> How to complete this task:
Each line of the material, from the first through the one containing "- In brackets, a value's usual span", is to be written out exactly.
#####
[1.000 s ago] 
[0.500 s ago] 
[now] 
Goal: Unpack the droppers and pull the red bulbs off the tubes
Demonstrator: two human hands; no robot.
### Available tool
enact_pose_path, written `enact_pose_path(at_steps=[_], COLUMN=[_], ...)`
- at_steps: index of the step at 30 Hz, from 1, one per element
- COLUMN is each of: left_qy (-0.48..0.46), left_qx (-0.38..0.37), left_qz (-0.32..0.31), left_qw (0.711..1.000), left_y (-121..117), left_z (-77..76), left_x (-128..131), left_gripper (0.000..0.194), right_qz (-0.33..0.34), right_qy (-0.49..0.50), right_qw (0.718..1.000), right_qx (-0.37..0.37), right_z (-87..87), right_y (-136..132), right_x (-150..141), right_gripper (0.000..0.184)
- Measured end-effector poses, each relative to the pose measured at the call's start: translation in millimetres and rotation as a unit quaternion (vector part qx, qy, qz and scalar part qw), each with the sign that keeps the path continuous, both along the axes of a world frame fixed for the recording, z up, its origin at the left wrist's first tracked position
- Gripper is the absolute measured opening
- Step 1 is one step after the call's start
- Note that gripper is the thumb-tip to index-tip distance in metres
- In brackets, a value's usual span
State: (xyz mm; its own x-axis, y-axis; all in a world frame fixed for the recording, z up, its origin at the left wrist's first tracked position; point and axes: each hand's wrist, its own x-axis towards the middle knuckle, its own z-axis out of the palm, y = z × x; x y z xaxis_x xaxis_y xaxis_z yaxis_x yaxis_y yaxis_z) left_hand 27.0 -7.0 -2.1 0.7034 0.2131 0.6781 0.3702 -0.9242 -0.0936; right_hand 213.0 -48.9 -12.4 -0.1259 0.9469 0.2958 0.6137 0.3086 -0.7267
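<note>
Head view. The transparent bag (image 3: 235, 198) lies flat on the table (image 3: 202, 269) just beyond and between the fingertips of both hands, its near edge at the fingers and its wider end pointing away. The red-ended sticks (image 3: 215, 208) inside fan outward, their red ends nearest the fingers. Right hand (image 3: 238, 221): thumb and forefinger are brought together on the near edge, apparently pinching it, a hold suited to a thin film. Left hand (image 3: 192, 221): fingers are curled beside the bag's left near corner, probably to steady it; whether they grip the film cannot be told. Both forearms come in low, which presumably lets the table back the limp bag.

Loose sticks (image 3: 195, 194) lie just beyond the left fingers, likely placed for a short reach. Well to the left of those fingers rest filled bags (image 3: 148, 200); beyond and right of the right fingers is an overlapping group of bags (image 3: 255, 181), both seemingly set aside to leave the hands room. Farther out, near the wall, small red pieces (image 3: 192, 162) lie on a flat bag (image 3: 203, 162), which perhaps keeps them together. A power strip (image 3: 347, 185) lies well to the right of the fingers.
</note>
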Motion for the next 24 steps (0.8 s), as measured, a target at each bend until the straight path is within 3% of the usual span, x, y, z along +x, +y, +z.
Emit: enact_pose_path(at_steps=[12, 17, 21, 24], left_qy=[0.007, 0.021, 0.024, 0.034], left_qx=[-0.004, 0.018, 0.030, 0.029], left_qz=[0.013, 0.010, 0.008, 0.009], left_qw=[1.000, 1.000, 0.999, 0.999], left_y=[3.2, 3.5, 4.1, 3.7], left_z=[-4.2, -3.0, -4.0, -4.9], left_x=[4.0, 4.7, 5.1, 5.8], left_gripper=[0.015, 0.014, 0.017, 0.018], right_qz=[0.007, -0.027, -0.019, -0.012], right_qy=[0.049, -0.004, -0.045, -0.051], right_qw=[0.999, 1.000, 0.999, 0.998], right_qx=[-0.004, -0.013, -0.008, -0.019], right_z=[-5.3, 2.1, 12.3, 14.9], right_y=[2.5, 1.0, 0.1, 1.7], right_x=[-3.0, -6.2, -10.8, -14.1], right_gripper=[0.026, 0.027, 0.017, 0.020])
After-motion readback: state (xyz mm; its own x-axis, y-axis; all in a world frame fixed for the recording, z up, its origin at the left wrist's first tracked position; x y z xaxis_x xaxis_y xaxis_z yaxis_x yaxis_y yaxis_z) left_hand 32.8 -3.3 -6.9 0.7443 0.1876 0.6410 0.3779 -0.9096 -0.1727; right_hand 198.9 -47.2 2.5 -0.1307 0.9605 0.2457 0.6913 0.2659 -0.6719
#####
> Answer to this exercise:
[1.000 s ago] 
[0.500 s ago] 
[now] 
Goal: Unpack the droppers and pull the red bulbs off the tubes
Demonstrator: two human hands; no robot.
### Available tool
enact_pose_path, written `enact_pose_path(at_steps=[_], COLUMN=[_], ...)`
- at_steps: index of the step at 30 Hz, from 1, one per element
- COLUMN is each of: left_qy (-0.48..0.46), left_qx (-0.38..0.37), left_qz (-0.32..0.31), left_qw (0.711..1.000), left_y (-121..117), left_z (-77..76), left_x (-128..131), left_gripper (0.000..0.194), right_qz (-0.33..0.34), right_qy (-0.49..0.50), right_qw (0.718..1.000), right_qx (-0.37..0.37), right_z (-87..87), right_y (-136..132), right_x (-150..141), right_gripper (0.000..0.184)
- Measured end-effector poses, each relative to the pose measured at the call's start: translation in millimetres and rotation as a unit quaternion (vector part qx, qy, qz and scalar part qw), each with the sign that keeps the path continuous, both along the axes of a world frame fixed for the recording, z up, its origin at the left wrist's first tracked position
- Gripper is the absolute measured opening
- Step 1 is one step after the call's start
- Note that gripper is the thumb-tip to index-tip distance in metres
- In brackets, a value's usual span

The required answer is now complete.